Set down each line of the material that follows, exactly, with no pictures.

***** Dataset section *****

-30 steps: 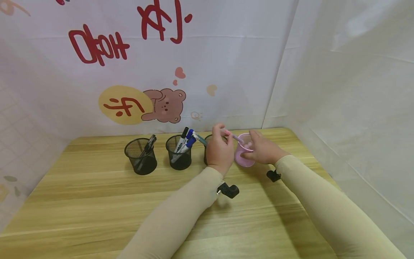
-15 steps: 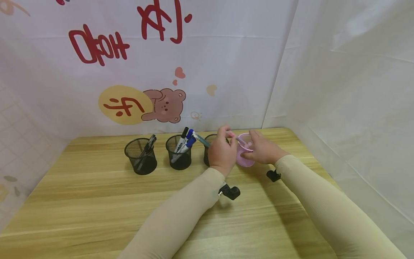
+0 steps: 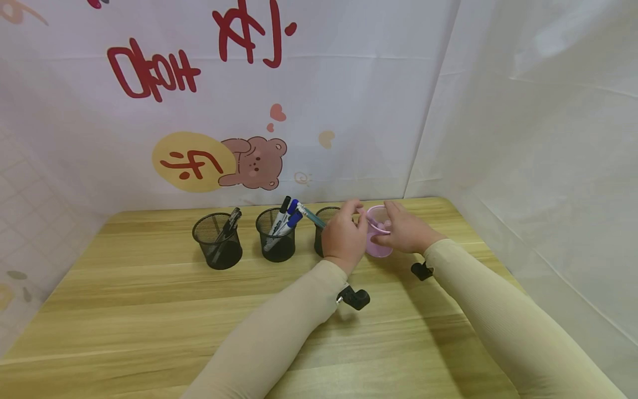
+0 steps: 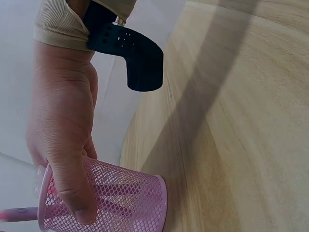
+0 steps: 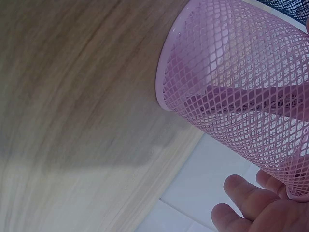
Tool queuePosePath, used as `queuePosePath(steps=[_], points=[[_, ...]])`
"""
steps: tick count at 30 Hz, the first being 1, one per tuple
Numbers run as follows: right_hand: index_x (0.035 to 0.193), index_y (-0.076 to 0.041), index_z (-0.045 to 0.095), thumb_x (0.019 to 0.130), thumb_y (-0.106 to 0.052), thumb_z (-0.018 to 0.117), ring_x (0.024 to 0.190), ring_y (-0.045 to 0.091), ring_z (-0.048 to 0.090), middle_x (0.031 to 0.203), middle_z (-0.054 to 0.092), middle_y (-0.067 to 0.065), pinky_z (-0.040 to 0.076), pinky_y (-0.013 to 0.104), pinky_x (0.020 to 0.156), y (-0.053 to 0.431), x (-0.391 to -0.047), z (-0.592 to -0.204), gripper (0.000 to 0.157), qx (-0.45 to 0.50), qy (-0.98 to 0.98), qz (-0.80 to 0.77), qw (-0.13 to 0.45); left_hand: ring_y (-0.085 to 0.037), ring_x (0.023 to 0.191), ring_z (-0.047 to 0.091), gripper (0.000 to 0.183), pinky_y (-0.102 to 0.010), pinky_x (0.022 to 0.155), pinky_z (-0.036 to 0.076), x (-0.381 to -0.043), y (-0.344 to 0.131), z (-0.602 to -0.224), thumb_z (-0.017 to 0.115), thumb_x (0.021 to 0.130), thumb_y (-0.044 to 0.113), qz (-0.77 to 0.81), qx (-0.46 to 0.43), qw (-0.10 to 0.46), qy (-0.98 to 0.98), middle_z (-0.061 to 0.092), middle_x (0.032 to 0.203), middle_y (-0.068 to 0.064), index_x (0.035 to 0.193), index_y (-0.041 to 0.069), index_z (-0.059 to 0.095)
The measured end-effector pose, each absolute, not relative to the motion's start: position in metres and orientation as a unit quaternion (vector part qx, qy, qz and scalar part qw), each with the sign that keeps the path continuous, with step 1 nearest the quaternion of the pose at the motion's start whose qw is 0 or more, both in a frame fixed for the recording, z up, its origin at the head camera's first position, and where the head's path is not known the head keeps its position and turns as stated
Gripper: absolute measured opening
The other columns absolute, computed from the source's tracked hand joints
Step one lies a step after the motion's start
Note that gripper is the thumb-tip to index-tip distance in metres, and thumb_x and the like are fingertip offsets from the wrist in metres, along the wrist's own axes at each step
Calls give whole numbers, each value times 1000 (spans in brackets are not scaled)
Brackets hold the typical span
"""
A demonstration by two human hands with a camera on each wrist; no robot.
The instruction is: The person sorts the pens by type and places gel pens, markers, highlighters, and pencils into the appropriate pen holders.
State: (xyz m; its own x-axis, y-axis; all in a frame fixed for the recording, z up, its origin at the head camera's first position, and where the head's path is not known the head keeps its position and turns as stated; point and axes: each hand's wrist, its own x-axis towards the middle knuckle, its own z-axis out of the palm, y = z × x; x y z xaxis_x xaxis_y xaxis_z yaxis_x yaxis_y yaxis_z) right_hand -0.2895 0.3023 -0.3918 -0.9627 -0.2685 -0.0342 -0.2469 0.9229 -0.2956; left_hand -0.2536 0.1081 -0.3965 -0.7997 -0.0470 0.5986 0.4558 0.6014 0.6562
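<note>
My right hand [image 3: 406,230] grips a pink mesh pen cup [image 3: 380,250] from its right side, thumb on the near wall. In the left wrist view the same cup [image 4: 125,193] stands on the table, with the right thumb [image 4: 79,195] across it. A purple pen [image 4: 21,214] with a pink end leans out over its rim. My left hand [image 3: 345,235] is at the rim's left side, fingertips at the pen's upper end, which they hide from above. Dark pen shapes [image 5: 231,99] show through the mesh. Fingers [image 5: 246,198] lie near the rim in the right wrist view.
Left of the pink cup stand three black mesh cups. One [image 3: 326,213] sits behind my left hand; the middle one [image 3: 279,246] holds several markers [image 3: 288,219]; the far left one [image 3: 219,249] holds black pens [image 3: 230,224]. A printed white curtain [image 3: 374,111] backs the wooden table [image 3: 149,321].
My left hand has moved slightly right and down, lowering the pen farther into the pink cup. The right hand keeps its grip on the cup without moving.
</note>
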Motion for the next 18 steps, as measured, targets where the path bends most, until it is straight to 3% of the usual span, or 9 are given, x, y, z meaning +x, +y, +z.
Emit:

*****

Result of this exercise:
-30 steps: 
-15 steps: 
+0 steps: 
+0 steps: 
+0 steps: 
Tool queuePosePath, used as `queuePosePath(steps=[_], points=[[_, ...]])`
"""
steps: tick count at 30 Hz, the first being 1, one per tuple
Numbers run as follows: right_hand: index_x (0.035 to 0.193), index_y (-0.076 to 0.041), index_z (-0.045 to 0.095), thumb_x (0.019 to 0.130), thumb_y (-0.106 to 0.052), thumb_z (-0.018 to 0.117), ring_x (0.024 to 0.190), ring_y (-0.045 to 0.091), ring_z (-0.048 to 0.090), middle_x (0.031 to 0.203), middle_z (-0.054 to 0.092), middle_y (-0.067 to 0.065), pinky_z (-0.040 to 0.076), pinky_y (-0.013 to 0.104), pinky_x (0.020 to 0.156), y (-0.053 to 0.431), x (-0.391 to -0.047), z (-0.592 to -0.204), gripper (0.000 to 0.157), qx (-0.45 to 0.50), qy (-0.98 to 0.98), qz (-0.80 to 0.77), qw (-0.13 to 0.45); left_hand: ring_y (-0.085 to 0.037), ring_x (0.023 to 0.191), ring_z (-0.047 to 0.091), gripper (0.000 to 0.183), pinky_y (-0.102 to 0.010), pinky_x (0.022 to 0.155), pinky_z (-0.036 to 0.076), x (-0.381 to -0.043), y (-0.344 to 0.131), z (-0.602 to -0.224), thumb_z (-0.017 to 0.115), thumb_x (0.021 to 0.130), thumb_y (-0.044 to 0.113), qz (-0.77 to 0.81), qx (-0.46 to 0.43), qw (-0.10 to 0.46), qy (-0.98 to 0.98), middle_z (-0.061 to 0.092), middle_x (0.032 to 0.203), middle_y (-0.068 to 0.064), index_x (0.035 to 0.193), index_y (-0.041 to 0.069), index_z (-0.059 to 0.095)
The measured end-effector pose, each absolute, not relative to the motion's start: position in metres and orientation as a unit quaternion (vector part qx, qy, qz and scalar part qw), each with the sign that keeps the path continuous, with step 1 nearest the quaternion of the pose at the motion's start whose qw is 0 or more, both in a frame fixed for the recording, z up, its origin at the head camera's first position, and where the head's path is not known the head keeps its position and turns as stated
Gripper: absolute measured opening
The other columns absolute, computed from the source's tracked hand joints
Step one lies a step after the motion's start
Note that gripper is the thumb-tip to index-tip distance in metres, and thumb_x and the like are fingertip offsets from the wrist in metres, along the wrist's own axes at each step
Calls give whole numbers, each value times 1000 (spans in brackets are not scaled)
Brackets hold the typical span
"""
A demonstration by two human hands with a camera on each wrist; no robot.
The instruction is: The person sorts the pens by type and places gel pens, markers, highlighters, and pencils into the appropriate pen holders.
State: (xyz m; its own x-axis, y-axis; all in a frame fixed for the recording, z up, its origin at the head camera's first position, and where the head's path is not known the head keeps its position and turns as stated; point and axes: each hand's wrist, its own x-axis towards the middle knuckle, its own z-axis out of the palm, y = z × x; x y z xaxis_x xaxis_y xaxis_z yaxis_x yaxis_y yaxis_z) right_hand -0.2895 0.3023 -0.3918 -0.9627 -0.2685 -0.0342 -0.2469 0.9229 -0.2956; left_hand -0.2536 0.1081 -0.3965 -0.7997 -0.0470 0.5986 0.4558 0.6014 0.6562
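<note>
My right hand [image 3: 406,230] grips a pink mesh pen cup [image 3: 380,250] from its right side, thumb on the near wall. In the left wrist view the same cup [image 4: 125,193] stands on the table, with the right thumb [image 4: 79,195] across it. A purple pen [image 4: 21,214] with a pink end leans out over its rim. My left hand [image 3: 345,235] is at the rim's left side, fingertips at the pen's upper end, which they hide from above. Dark pen shapes [image 5: 231,99] show through the mesh. Fingers [image 5: 246,198] lie near the rim in the right wrist view.
Left of the pink cup stand three black mesh cups. One [image 3: 326,213] sits behind my left hand; the middle one [image 3: 279,246] holds several markers [image 3: 288,219]; the far left one [image 3: 219,249] holds black pens [image 3: 230,224]. A printed white curtain [image 3: 374,111] backs the wooden table [image 3: 149,321].
My left hand has moved slightly right and down, lowering the pen farther into the pink cup. The right hand keeps its grip on the cup without moving.
</note>
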Motion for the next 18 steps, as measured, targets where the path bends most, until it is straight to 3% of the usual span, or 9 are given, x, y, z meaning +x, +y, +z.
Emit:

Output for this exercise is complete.